Newton's First Law of Motion | Science Class 9 PDF Download

Have you ever wondered why a car stops when you apply brakes? Or why a ball keeps rolling on a smooth surface until it hits something? Or why a book stays on a table unless you push it or pull it? These are some examples of how objects behave when they are in different states of motion or rest. And the answer to these questions lies in the first law of motion given by one of the greatest scientists of all time, Sir Isaac Newton.

Sir Isaac Newton

Newton's First Law of Motion

A body at rest will remain at rest and a body in motion will remain in uniform motion unless an unbalanced forces acts on it to change its state of rest or of uniform motion.
The above law can be understood in two parts.
(i) A body at rest remains at rest unless an external unbalanced force acts on it to change its state of rest.

(ii) A body in motion will remain in uniform motion unless an external unbalanced force acts on it to change its state of uniform motion.

Newton's First Law of Motion

Newton's first law is also called the law of inertia.

Inertia

The tendency of a body to oppose any change in its state of rest or of uniform motion is called the inertia of the body.

Galileo's Law of Inertia

Galileo studied motion of objects on an inclined plane and found some results that are the basis of law of inertia.

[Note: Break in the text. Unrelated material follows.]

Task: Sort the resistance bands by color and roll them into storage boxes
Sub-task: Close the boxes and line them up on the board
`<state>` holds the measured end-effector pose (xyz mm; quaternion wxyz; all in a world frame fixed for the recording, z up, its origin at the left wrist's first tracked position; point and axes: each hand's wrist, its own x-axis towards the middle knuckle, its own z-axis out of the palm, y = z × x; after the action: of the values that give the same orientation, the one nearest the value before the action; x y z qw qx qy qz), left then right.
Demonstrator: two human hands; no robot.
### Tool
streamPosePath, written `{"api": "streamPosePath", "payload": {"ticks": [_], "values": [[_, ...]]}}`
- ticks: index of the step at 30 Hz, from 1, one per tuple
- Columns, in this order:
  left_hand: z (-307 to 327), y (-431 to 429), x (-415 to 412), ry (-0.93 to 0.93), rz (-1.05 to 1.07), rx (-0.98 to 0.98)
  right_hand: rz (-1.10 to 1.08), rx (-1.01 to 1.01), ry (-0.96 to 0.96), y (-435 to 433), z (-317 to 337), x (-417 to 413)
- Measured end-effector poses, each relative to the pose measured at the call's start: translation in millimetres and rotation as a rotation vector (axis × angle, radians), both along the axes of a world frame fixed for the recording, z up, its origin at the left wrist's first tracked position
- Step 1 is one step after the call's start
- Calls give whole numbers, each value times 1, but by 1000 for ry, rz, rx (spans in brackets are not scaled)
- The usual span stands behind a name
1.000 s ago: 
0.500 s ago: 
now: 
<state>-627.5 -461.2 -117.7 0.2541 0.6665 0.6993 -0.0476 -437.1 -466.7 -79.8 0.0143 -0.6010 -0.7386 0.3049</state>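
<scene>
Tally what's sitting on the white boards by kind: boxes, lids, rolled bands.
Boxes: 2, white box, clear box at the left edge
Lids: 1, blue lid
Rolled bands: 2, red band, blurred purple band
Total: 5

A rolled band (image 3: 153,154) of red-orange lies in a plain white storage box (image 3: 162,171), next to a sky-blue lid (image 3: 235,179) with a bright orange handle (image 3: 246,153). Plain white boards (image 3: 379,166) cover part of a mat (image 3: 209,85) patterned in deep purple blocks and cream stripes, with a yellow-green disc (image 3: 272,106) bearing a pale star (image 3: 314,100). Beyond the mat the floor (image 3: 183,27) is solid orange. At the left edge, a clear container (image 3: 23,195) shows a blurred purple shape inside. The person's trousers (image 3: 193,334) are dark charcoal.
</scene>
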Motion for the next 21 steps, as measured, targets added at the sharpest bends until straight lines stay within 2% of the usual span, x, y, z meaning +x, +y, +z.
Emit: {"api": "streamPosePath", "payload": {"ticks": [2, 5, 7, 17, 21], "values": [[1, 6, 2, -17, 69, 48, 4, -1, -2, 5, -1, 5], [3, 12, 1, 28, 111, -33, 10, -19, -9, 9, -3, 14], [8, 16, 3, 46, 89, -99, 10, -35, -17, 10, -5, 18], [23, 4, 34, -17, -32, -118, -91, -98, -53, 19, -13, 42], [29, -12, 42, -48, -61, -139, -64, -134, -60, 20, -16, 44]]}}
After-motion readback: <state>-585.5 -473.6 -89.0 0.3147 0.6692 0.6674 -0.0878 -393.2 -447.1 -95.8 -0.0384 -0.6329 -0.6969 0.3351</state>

He found that
(i) Objects moving down a smooth inclined plane accelerate. fig (a)

(ii) Objects moving up a smooth inclined plane retard. fig (b)

(iii) objects moving on a frictionless horizontal plane move with a constant velocity, having neither acceleration nor retardation. fig (c)

In another experiment using a double inclined plane, Galileo observed that

(i) A ball released from rest on one smooth inclined plane rolls down and climbs up the other smooth inclined plane. 

• He found that In an ideal situation, when there is no friction, the final height of the ball is the same as its initial height.

(ii) When the slope of second smooth inclined plane is decreased, and the experiment is repeated, the ball still reaches the same final height. But in doing so, it travels a larger distance as shown in fig. b

(iii) When the slope of second smooth inclined plane is made zero (i.e., the second plane is made horizontal), the ball travels an infinity distance in the ideal situation (when there is no friction).

• From his experiments, Galileo concluded that the state of rest and the state of motion with constant velocity are equivalent. In both cases, no net force is acting on the body.
• Thus, Galileo concluded that if net external force is zero, a body at rest continues to be at rest, and a body in uniform motion continues to move uniformly along the same straight line. This is Galileo's law of inertia.

This, inherent property of all bodies, to resist their state of rest or of uniform motion along a straight line is called Inertia.

Types of Inertia

Inertia and Mass

Inertia is the natural tendency of an object to remain at rest or in motion at a constant speed along a straight line.

Consider two stationary objects say a small table and a big table. Now if we apply the same amount of force on these two tables, then it is difficult to move the bigger table than the smaller table. 

• It means, the heavy table oppose more to the change in its state of rest than the light or small table.

Thus, greater is the mass, greater is the inertia. Hence, inertia of a body is directly propotional to the mass of the body.